The American Telemedicine Association also expressed its support.

"The FDA has chosen wisely to target its strict regulatory efforts on mobile applications that could pose a significant risk to consumers if used improperly." said Jonathan Linkous, the ATA's chief executive officer, in a release. “Their regulation will help reassure patients and consumers that mobile health applications are not only convenient, but safe.”

“This regulation is critical to the growth in the use of wireless devices and software.  Providing the FDA's stamp of approval will provide needed assurance to providers and consumers that telemedicine can help improve quality, access and affordability of care,” he added.

Others aren't so sure. In a statement, the Health IT Now Coalition said more work is needed to bring mHealth legislation up to date.

“We don’t want to lose sight of the longer term goal, which is rationalizing the regulatory framework so that innovation and patient safety are protected, and duplication and regulatory burdens are reduced," said Joel White, the coalition's executive director, in the statement. "By issuing the final guidance, FDA has endorsed an old framework. We think the Administration and Congress ought to work together on updating the 1970s era law to meet the needs of the 2013 and beyond mobile health economy. So we look forward to the HHS report with recommendations on a new framework for health IT regulation.”

In praising the regulations, Thompson pointed out that the FDA took a long time between the initial release of proposed guidelines in June 2011 and this week to come up with a final document.

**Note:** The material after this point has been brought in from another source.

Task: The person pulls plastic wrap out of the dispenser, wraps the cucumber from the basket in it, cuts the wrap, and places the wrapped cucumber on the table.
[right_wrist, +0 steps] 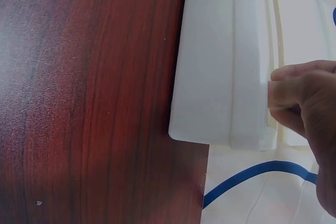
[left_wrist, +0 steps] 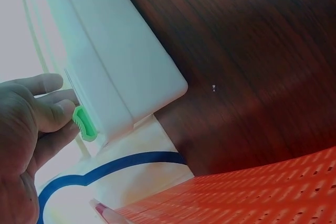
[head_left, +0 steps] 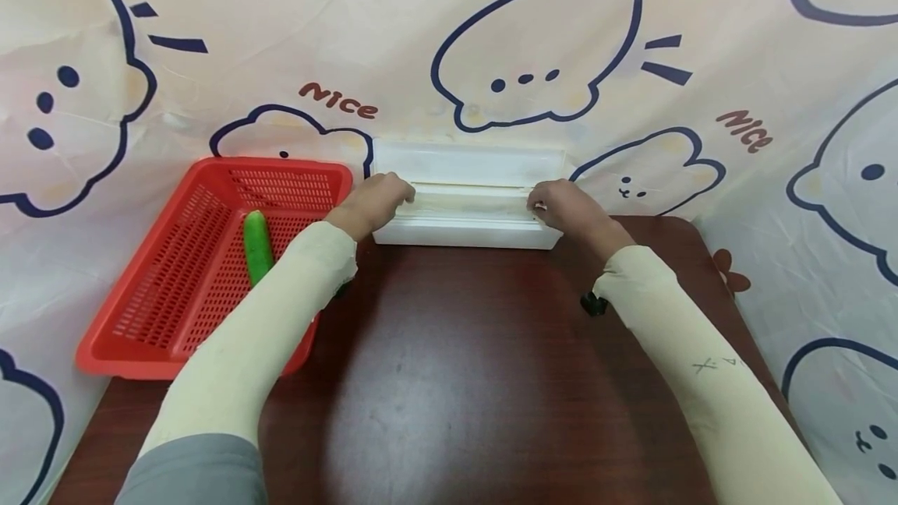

"Their approach to the comments in this case is quite different than normal. The usual situation with FDA is a dozen or so institutions file comments, and FDA changes a few words before finalizing the guidance document. In this case, FDA made massive changes to the guidance document in response to the comments. They really showed that they cared about the comments they received," he said.

"However, this does create an interesting problem," he added. "An awful lot of the language in the final guidance document is new, which means it has not been publicly vetted before. While much of it is carefully written, some of it is subject to interpretation and a bit confusing. I’m sure these issues will get worked out; they don’t seem to be very  fundamental."

The release of the final guidance document caps a tumultuous year that saw different mHealth interests lobbying for and against the FDA. In June, the mHealth Regulatory Coalition asked federal officials to pressure the FDA to release the document, saying it would help foster innovation in the mHealth space and curb fears that the regulations would be too restrictive.